Но скорее кончится день, чем моя речь, если я буду обозревать все места, по которым странствовала почтенная Павла, одушевляемая неимоверною верою. Перейду в Египет и остановлюсь ненадолго в Сокхофе и у источника Самсонова, изведенного из язвы челюсти (Суд.15:19); омою в нем загоревшее лицо, чтоб, освежившись, посмотреть на Морасфим, некогда гробницу пророка Михея, ныне же церковь, и, оставив в стороне Хорреос и Гефеос, Марезу, Идумею и Лахис, пойду по зыбким пескам, скрадывающим следы путешественников, и по обширному пространству пустыни к египетской реке Сиор, что значит бурный. Пройду по пяти городам Египта, которые говорят на ханаанском языке, по земле Гесем, по полю Танеосу, на котором Бог «сотворил чудеса» (Пс.77:12); посещу город Но, превращенный после в Александрию, и град Господень Нитрию, где чистейшею селитрою добродетелей каждодневно очищаются нечистоты многих. Когда Павла здесь увидела выходящего к ней святого и достопочтимого епископа Исидора–исповедника в сопровождении бесчисленного сонма монахов, из которых многие притом возвышались саном священническим и левитским то хотя и радовалась славе Божьей, но в то же время считала себя недостойной такой чести.
Говорить ли мне о Макариях, Арсениях, Серапионах и прочих столпах Христовых? В чью келью она не входила? К ногам которого из них не припадала? В уверенности, что в лице каждого святого видит Христа, она радовалась, что все, сделанное ею для них, сделано для самого Господа. Отправившись из Пелузы в Маиуму водою, по причине весьма сильной жары, она с такою быстротою возвращалась в Иерусалим, как будто летела на крыльях. Немного спустя после того, в твердом намерении навсегда остаться в святом Вифлееме, она приютилась в малой гостинице, где и жила три года, пока строила кельи и монастыри и постоялые дворы странникам на той дороге, на которой Мария и Иосиф не нашли для себя пристанища.
Доселе описано путешествие Павлы, которое совершила она вместе со многими девицами и дочерью. Теперь будет пространнее описываться ее добродетель, которая собственно ей принадлежит, и при изображении которой я ничего не прибавляю, ничего не преувеличиваю, по примеру пишущих похвальные речи, но многое даже убавляю, чтобы мое повествование не показалось превосходящим всякую вероятность.
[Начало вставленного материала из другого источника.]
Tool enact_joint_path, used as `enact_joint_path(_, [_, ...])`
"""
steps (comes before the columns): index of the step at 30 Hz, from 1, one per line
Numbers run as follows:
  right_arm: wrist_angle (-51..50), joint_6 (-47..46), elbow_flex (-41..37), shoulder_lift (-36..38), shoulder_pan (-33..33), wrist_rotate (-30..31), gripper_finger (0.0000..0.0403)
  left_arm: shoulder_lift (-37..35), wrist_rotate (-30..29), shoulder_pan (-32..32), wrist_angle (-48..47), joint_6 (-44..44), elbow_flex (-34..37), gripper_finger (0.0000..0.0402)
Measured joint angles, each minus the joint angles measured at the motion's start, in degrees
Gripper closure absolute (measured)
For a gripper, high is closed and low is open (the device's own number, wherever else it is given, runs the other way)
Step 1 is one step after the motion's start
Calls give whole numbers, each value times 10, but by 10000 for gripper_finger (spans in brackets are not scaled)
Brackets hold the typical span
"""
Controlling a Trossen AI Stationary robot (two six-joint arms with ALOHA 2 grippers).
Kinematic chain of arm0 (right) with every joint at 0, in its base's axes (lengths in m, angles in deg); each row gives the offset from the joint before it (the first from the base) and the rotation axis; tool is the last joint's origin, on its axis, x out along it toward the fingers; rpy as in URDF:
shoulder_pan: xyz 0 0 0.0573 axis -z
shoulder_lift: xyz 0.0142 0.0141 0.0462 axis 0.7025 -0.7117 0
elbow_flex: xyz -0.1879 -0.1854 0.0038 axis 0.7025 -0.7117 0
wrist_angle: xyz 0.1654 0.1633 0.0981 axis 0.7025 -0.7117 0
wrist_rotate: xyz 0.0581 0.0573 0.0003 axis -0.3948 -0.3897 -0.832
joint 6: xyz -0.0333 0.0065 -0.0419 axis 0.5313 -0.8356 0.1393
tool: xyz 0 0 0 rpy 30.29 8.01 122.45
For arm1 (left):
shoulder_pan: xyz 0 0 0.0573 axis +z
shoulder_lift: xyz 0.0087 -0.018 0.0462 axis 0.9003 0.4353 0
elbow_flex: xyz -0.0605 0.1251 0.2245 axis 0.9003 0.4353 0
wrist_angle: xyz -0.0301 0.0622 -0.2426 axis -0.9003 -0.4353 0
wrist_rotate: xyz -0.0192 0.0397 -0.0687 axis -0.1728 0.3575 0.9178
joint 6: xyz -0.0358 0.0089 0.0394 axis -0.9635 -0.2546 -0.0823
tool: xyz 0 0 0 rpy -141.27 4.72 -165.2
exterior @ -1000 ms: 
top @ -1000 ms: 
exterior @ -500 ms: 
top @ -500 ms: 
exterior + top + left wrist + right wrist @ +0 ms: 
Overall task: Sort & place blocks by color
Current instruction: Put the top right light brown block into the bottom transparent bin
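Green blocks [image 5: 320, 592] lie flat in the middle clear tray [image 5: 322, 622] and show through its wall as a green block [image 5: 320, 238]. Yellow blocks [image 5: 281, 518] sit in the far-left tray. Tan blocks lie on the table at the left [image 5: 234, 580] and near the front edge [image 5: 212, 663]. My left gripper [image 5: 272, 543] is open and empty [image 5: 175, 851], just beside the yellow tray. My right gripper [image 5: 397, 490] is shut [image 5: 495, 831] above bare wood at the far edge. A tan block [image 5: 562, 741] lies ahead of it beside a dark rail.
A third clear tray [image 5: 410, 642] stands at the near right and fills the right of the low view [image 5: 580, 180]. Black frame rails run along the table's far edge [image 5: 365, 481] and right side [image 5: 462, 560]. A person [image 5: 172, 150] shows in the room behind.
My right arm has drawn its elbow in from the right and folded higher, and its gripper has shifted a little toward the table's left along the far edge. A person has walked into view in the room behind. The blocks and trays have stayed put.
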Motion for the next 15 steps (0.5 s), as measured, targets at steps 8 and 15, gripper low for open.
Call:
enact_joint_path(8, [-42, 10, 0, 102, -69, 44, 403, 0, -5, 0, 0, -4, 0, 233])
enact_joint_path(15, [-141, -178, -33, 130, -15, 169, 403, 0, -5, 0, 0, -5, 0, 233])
Смирение есть первая добродетель христиан, — и Павла до того смиряла себя, что тот, кто не видал ее и воображал ее в виде приличном знаменитому ее имени, смотря на нее, никак не поверил бы, что это она сама, а не последняя из служанок. И когда она была окружаема многочисленным сонмом дев, то казалась самою меньшею из всех и по одежде, и по голосу, и по приемам, и по поступи. По смерти мужа и до самого дня успения своего она никогда не сидела за трапезой с каким–нибудь мужчиной, хотя бы то был муж известный ей по своей святости и состоящий в сане первосвященником. Никогда не ходила в бани, разве только в случае опасности для жизни. Не имела мягкой постели даже в то время, когда страдала жесточайшей горячкой; но покоилась на самой жесткой земле, покрытой лишь власяницами, если только можно назвать покоем дни и ночи, которые проводила она в воздыханиях и молитвах, исполняя слова псалмопевца: «каждую ночь омываю ложе мое, слезами моими омочаю постель мою» (Пс.6:7). Можно было подумать, что глаза ее были не что иное, как источники слез, можно было счесть ее виновною в каких–нибудь ужаснейших преступлениях: так оплакивала она и малые грехи свои. А когда мы, — что было часто, — увещевали ее поберечь глаза и сохранить их для чтения Евангелия, она говорила: надобно измождать это лицо, которое я, вопреки заповеди Божией, часто раскрашивала румянами и белилами. Нужно удручать тело, которое усладилось многими удовольствиями. За долговременный смех должно заплатить непрестанным плачем. Мягкие материи и драгоценнейшие шелковые платья пора заменить суровой власяницей. Я, которая прежде старалась понравиться мужу и свету, желаю теперь нравиться Христу».